怀着忐忑不安的心情,魏自立宣布了会议结束,然后留下参会人员面面相觑,率先离开了会议室。
吴波起身跟了上去,出于礼节,代表市委宴请魏自立,但魏自立面色难看地拒绝了,也没有去吴波的办公室私聊。
事到如今,周文伏法已经是板上钉钉的事情了,魏自立跟吴波也没什么好聊的,只能想办法自救!
半个小时后,魏自立来到济州市委招待所,独自在房间来回踱步,最后下定决心,拿起手机,给老领导发了一条信息。
结果,信息石沉大海。
这让魏自立意识到,老领导那边应该知道了汉东的事情,不想再跟他有任何瓜葛——双方的香火情断了!
但魏自立还是不甘心,他又拨通了老领导儿子张鑫的电话。
这一次,电话接通了。
“张少,你这会方便吗?”
魏自立率先开口,心中很惶恐,语气很客气。
张鑫意识到了什么,不动声色道:“魏书记,有事?”
“张少,是这样的……”
魏自立连忙将苏文指示,要对周文采取抓捕行动的信息,告诉了张鑫,然后才说道:“我给老领导打电话,他没接,所以就给你打电话了。”
“魏书记,老爷子刚打电话让我回去,应该也是为了这件事情。我先去见他,看看什么情况,然后给你回话。”
张鑫没有像魏自立那样惊慌失措,但也皱起了眉头。
他有好几个煤炭电力能源项目,是借助周文的能源投资集团去落地的,一旦周文落网,哪怕他不担心被牵连,要处理那些项目也不是一件容易的事情。
通话结束后,张鑫很快来到了距离红墙大院不远的一座四合院。
该四合院是其父亲张顺成的住处。
除了居住之外,张顺成有时候也会在四合院的书房里处理公务。
当张鑫被秘书带进书房的时候,张顺成就在批阅一份红头文件。
看到这一幕,往日里嚣张跋扈的大纨绔张鑫,像是幼儿园的乖宝宝一样站在那里,耐心地等待“严父”处理公务。
随后,张顺成放下手中的文件,给了秘书一个眼神,后者心领神会,直接离开了。
“爸。”
张鑫立刻问好,整个人连大气都不敢喘一下,看上去十分紧张。
从小到大,他都很怕父亲张顺成。
尤其是当他成为家里最不争气的那个孩子后,心中那份对张顺成的敬畏呈直线上升。
因为敬畏,因为他预感到父亲找自已过来是因为汉东的事情,怎能不紧张?
旋即,张顺成开口了,表情严肃,语气低沉:“汉东的事情,你知道吗?”
“爸,我在回来的路上,接到了魏自立的电话,了解了汉东的事情。”
张鑫点头回应,身子像是木桩一样杵在那里,一动也不敢动。
张顺成冷着脸训斥道:“周文,汉东省最大的涉黑组织头目。你不但让他参与你的生意,还把魏自立卷进去,是想让我早点退休吗?”
“爸,一个选调生而已,真的有这么大影响?”
张鑫吓得浑身一哆嗦,同时心中也有一些疑惑。
就算周文暗杀华东升这件事情很严重,但也不至于让自家老爷子退休啊?
听到张鑫的话,张顺成怒不可遏,呵斥道:“你到现在都没有意识到问题的严重性,真是蠢到无药可救了!

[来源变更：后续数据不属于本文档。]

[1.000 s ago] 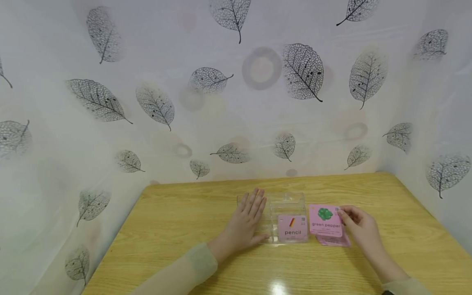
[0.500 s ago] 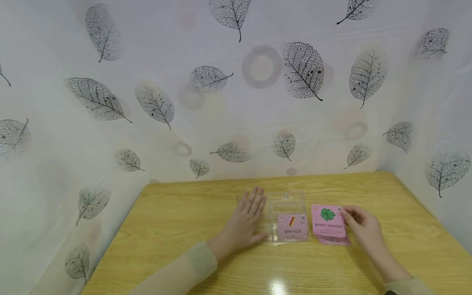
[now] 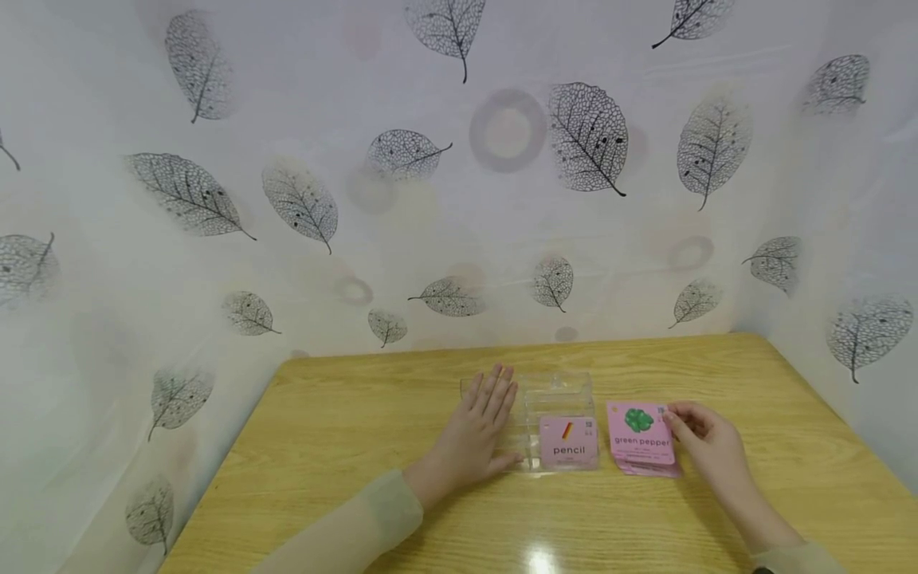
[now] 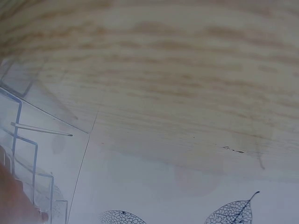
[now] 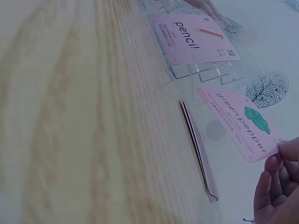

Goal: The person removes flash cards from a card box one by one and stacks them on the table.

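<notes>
With thumb and fingers, my right hand (image 3: 706,442) pinches the right edge of a pink flash card (image 3: 638,442) printed "green pepper". In the right wrist view this card is raised above a small stack of pink cards (image 5: 201,154) lying on the table. My left hand (image 3: 476,434) lies with straight fingers on the left part of a clear plastic rack (image 3: 555,405) with stepped compartments. A pink "pencil" card (image 3: 569,454) leans in the front right compartment of that rack. Only a blurred bit of the left hand shows in the left wrist view.
A yellow wood-grain table (image 3: 344,430) lies under everything. Behind it and at both sides hangs a pale sheet (image 3: 344,119) with leaf prints. The loose cards are just right of the rack.
The right hand has drawn the green pepper card slightly right and down, over the stack. The left hand and the pencil card have stayed in place.
</notes>
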Demonstrator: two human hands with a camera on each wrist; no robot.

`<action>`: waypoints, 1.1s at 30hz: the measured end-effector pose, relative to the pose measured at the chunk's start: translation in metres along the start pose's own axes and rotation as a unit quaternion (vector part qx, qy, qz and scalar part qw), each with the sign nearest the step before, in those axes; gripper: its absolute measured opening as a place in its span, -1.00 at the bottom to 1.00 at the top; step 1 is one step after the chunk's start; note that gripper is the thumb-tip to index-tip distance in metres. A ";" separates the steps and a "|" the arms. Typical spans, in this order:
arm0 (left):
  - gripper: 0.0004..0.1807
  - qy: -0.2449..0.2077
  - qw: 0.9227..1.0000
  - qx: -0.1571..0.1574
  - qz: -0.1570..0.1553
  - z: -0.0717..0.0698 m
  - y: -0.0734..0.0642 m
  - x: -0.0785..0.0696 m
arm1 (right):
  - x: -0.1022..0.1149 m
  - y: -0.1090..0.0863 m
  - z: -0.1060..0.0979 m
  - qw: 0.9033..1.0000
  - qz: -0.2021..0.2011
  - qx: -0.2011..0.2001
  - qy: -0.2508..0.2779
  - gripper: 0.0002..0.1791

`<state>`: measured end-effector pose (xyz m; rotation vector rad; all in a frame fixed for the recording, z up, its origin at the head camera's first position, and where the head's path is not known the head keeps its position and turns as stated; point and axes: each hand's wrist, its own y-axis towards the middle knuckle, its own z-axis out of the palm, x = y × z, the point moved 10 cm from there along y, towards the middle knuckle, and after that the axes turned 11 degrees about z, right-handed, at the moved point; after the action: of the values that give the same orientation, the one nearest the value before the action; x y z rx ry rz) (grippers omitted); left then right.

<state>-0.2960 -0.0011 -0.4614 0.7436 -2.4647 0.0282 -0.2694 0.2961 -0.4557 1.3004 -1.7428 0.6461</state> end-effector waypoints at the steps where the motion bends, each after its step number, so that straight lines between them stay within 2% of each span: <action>1: 0.14 0.001 1.000 0.000 0.000 0.000 0.000 0.000 | 0.000 0.000 0.000 1.000 -0.001 -0.001 -0.002 -0.71; 20: 0.15 0.002 1.000 0.002 0.002 0.001 -0.001 0.000 | -0.008 -0.002 -0.004 0.999 0.000 -0.015 -0.038 -0.72; 33: 0.14 0.014 1.000 0.011 0.003 0.000 0.000 0.000 | -0.013 0.000 -0.003 0.998 0.012 -0.009 -0.060 -0.74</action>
<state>-0.2958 -0.0014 -0.4613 0.7397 -2.4431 0.0682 -0.2668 0.3049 -0.4653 1.3309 -1.8590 0.5750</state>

第一,涉黑组织成员用暴力手段杀害公职人员,是对党和国家的挑衅,是绝对的雷区,明白吗?
第二,那个华东升不是一般的选调生,他的导师是崔元。而且,崔元把华东升的毕业论文以内参的形式推到上面,引起了巨大反响,领导点名要见他!
不管这个华东升未来发展怎么样,在当下这个时间节点,周文找人去暗杀华东升,就算有十个脑袋都不够砍!”
说到这里,张顺成停顿了一下,问出了心中最关心的问题:“暗杀事件和你有没有关系?是不是你授意的?”
“爸,不是我授意的,是那个周文自作主张做的,目的在于逼迫魏自立下场救他弟弟。他没有跟我说这件事情,我也是事后才知道的!”张鑫连连摇头。
张顺成冷眼盯着张鑫,沉声问:“你确定?”
“爸,真的啊。”
张鑫下意识点头,然后在张顺成冰冷的目光注视下,又补充回答道:“前段时间,魏自立的儿子魏河和齐国钧的女儿齐冬雪在京城发生了冲突,当时华东升也在场。